10/12/2011

Stuck on You

Story Sent in by Clark:

Jodi and I spoke online for about a week or so before we decided to meet up. When we did, it was at a restaurant on a cold winter's night. We sat down, I helped her remove her coat, and couldn't help but notice that she wore a bright orange sticker on her sweater that read, "Fragile: Handle With Care."

We sat down and I asked her about it. She said, "Just to let you know."

"Just to let me know what?"

"That you should handle me with care."

"Oh. Don't you think that applies to everyone?"

She laughed and said, "It applies to me more than most, I promise you."

A waiter came by and gave us waters. He pointed to her sticker and asked, "Is there a charity event today?"

Jodi pointed to me and replied, "No. I'm just letting him know."

The waiter took a moment, then said, "All right. Can I get you guys anything to drink?"

We ordered drinks and I decided to ignore the sticker. I asked, "What were you up to, today?"

Jodi, however, had no intention of letting me divert the conversation. She said, "Don't you want to know what makes me fragile?"

I had a guess that it was her mental capacity, but I remained polite and said, "Sure. What makes you fragile?"

She said, "I was involved in a gang bang. It was my own free will. I was a teenager and stupid and high, but it really messed me up for years afterward."

"Oh. That's rough."

"So that's why you have to handle me with care. Okay?"

"I will."

"And no sex. Not for a while."

I shrugged, deciding that we wouldn't advance to a second date, much less sex. "Okay."

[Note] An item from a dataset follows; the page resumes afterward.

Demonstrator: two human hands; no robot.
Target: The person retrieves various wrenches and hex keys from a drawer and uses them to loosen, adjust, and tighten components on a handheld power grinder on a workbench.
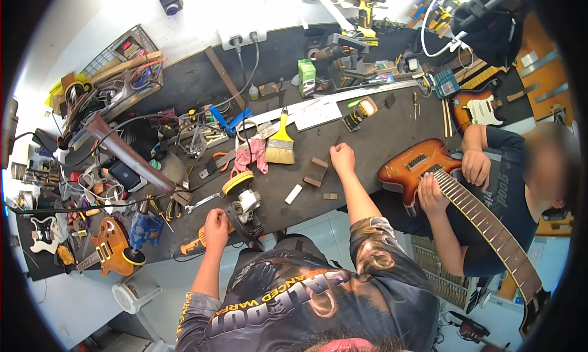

Then, she said, "See, now you'll hold it against me."

"Hold what against you?"

"My honesty. I did nothing wrong, okay? It was a stupid decision but I can't do anything about it and now you'll probably never want to have sex, ever."

"I think we should just play things by ear."

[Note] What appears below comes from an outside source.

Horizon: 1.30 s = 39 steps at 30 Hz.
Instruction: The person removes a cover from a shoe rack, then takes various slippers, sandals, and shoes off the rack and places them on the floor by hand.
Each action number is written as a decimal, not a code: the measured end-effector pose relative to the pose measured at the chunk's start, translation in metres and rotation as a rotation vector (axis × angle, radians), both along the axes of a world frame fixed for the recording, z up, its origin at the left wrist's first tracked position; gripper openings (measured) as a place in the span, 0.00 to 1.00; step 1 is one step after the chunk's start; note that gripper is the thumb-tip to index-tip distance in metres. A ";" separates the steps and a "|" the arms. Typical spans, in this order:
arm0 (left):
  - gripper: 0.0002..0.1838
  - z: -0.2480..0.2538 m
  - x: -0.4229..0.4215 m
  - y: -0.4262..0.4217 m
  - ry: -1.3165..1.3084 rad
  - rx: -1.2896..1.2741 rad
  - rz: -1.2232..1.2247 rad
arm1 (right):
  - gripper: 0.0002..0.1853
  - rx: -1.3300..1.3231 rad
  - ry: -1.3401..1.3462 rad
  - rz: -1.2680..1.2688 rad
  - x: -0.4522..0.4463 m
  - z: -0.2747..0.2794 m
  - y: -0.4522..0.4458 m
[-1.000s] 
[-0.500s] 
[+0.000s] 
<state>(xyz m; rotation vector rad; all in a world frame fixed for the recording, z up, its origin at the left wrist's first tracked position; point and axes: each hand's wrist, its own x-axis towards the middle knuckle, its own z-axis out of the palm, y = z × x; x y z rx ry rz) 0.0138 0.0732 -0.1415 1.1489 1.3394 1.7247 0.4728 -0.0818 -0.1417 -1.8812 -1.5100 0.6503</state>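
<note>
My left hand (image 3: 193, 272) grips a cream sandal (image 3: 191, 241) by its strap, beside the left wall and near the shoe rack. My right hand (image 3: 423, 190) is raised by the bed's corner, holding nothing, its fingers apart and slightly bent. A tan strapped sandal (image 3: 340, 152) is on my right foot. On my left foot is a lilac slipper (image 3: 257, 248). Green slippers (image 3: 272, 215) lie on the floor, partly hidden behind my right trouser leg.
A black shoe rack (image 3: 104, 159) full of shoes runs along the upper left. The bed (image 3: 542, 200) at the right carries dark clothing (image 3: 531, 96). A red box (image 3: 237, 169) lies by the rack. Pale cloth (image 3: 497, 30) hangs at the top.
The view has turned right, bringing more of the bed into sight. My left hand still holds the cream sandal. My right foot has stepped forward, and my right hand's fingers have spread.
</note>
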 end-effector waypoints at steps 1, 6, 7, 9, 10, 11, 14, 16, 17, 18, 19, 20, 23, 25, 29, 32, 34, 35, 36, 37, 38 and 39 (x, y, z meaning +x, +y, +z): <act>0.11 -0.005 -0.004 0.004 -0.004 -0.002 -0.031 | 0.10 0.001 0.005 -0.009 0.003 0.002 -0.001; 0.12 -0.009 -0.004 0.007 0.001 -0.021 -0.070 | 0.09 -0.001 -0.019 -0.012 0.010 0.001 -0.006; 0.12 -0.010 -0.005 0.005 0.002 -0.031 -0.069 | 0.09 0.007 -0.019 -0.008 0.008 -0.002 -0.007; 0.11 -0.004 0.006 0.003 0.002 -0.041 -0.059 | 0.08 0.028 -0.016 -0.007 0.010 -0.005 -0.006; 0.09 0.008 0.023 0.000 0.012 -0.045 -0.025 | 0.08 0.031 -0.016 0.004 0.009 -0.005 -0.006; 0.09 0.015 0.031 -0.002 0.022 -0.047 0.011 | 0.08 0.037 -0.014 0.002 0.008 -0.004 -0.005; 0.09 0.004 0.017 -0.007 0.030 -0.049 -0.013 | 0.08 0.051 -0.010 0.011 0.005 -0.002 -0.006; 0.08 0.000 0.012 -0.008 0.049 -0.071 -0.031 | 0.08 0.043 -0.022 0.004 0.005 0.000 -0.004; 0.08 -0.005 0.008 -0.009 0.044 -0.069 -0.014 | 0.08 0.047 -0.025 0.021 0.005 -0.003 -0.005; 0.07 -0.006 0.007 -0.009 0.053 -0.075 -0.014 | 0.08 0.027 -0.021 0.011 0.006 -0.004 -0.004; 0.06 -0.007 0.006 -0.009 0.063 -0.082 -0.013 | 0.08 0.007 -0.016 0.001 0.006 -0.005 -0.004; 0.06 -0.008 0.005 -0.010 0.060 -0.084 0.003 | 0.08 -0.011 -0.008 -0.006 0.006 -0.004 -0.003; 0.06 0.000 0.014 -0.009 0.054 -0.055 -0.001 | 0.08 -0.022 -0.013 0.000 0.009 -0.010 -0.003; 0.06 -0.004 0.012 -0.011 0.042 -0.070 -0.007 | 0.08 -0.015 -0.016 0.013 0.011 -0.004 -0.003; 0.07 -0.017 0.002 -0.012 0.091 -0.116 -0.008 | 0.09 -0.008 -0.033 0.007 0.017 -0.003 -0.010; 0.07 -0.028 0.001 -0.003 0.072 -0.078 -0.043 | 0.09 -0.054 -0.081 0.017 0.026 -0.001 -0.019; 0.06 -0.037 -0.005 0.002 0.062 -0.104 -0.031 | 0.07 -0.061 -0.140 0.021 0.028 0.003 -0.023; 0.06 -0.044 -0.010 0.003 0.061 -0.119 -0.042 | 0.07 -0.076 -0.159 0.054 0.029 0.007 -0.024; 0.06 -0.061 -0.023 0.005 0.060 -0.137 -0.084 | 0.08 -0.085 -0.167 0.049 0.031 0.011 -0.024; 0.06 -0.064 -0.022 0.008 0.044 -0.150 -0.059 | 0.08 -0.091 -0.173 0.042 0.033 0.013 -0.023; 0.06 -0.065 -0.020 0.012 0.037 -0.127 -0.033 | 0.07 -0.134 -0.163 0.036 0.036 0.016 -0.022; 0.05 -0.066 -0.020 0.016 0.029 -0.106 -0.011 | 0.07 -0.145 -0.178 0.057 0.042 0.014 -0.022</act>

She ripped off her sticker and handed it to me. "If you're going to be that sensitive, then maybe you should be wearing this. Maybe I was wrong."

"Uh…"

"Put it on. Here." She shook it at me.

"I'm good. But I appreciate the thought."

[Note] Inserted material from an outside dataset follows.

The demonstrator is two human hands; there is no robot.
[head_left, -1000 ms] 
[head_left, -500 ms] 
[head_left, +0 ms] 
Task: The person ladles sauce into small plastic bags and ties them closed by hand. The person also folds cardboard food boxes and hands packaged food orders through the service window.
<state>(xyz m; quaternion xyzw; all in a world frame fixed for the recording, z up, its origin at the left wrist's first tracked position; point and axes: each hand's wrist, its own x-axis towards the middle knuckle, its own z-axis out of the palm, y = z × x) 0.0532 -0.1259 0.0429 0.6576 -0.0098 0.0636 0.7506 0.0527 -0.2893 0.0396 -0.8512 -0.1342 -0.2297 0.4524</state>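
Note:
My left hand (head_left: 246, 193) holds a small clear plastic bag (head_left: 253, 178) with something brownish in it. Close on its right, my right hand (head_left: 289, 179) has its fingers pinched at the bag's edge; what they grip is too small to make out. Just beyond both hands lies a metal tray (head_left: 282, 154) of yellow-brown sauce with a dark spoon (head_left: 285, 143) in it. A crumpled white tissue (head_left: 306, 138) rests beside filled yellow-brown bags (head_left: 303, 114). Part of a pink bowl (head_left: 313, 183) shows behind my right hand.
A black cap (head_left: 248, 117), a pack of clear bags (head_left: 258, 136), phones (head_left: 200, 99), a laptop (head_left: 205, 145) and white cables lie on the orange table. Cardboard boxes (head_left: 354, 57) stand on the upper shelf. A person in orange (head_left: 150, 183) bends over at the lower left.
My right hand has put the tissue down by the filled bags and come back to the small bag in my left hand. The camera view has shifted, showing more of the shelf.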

She stood up. "Put it on or I leave. Your choice."

"Bye, then."

She grabbed her coat, leaned over to me quickly, stuck the sticker onto my shoulder, and hurried off, out of the restaurant. I crumpled up the sticker, took my drink to go, and left.

38 comments:

  1. these stories are getting very predictable... could be why the comments are drying up as well?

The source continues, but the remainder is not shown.